• Aim of the exercise: Within the listing below, how many lines hold the string "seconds"? Only the number is wanted.

• Provided data:
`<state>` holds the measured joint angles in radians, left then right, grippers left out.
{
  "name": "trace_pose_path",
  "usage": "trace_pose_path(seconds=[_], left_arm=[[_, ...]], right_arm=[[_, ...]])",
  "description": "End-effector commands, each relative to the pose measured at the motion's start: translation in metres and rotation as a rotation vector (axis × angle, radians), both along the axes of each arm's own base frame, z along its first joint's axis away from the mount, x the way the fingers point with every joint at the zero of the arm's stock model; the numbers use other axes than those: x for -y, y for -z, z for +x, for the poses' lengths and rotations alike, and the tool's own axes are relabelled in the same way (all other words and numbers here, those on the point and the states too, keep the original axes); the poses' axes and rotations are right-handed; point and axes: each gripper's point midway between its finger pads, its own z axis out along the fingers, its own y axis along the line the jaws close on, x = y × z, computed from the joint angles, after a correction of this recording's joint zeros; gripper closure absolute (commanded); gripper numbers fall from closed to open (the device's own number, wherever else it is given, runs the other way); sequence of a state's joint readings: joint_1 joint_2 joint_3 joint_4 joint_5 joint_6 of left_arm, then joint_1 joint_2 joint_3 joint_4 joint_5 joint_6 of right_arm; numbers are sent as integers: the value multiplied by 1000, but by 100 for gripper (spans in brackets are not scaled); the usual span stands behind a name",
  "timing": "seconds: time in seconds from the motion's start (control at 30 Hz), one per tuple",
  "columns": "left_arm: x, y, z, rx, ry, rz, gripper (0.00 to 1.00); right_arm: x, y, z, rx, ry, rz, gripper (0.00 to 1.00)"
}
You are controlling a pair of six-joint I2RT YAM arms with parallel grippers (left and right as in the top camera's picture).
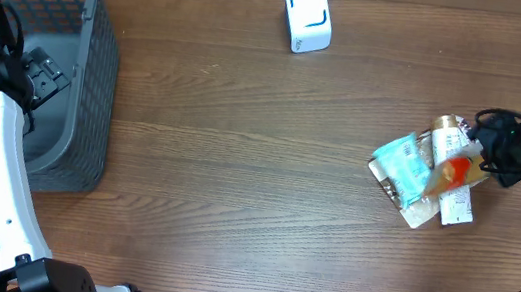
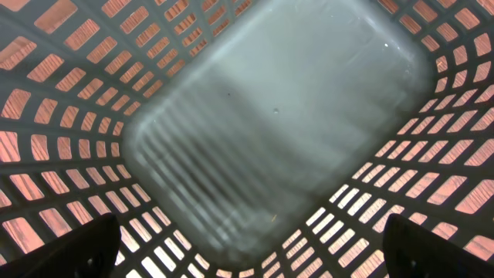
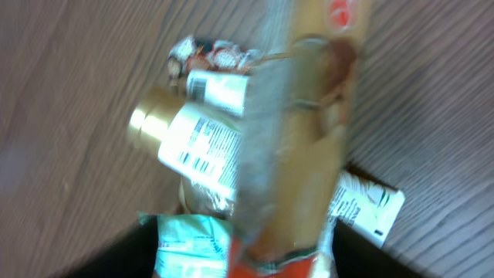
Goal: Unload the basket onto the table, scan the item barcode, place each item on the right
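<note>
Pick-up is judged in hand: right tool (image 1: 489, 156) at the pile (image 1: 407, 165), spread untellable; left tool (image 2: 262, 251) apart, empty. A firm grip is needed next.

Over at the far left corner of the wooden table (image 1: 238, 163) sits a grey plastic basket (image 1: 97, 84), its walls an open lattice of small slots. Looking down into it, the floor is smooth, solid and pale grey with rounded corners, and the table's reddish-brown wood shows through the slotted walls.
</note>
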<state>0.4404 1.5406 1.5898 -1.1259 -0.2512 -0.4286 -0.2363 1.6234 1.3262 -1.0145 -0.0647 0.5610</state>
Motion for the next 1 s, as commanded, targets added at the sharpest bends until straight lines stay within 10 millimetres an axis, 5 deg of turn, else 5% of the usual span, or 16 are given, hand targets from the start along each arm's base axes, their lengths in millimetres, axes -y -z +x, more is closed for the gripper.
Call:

• Expected answer: 2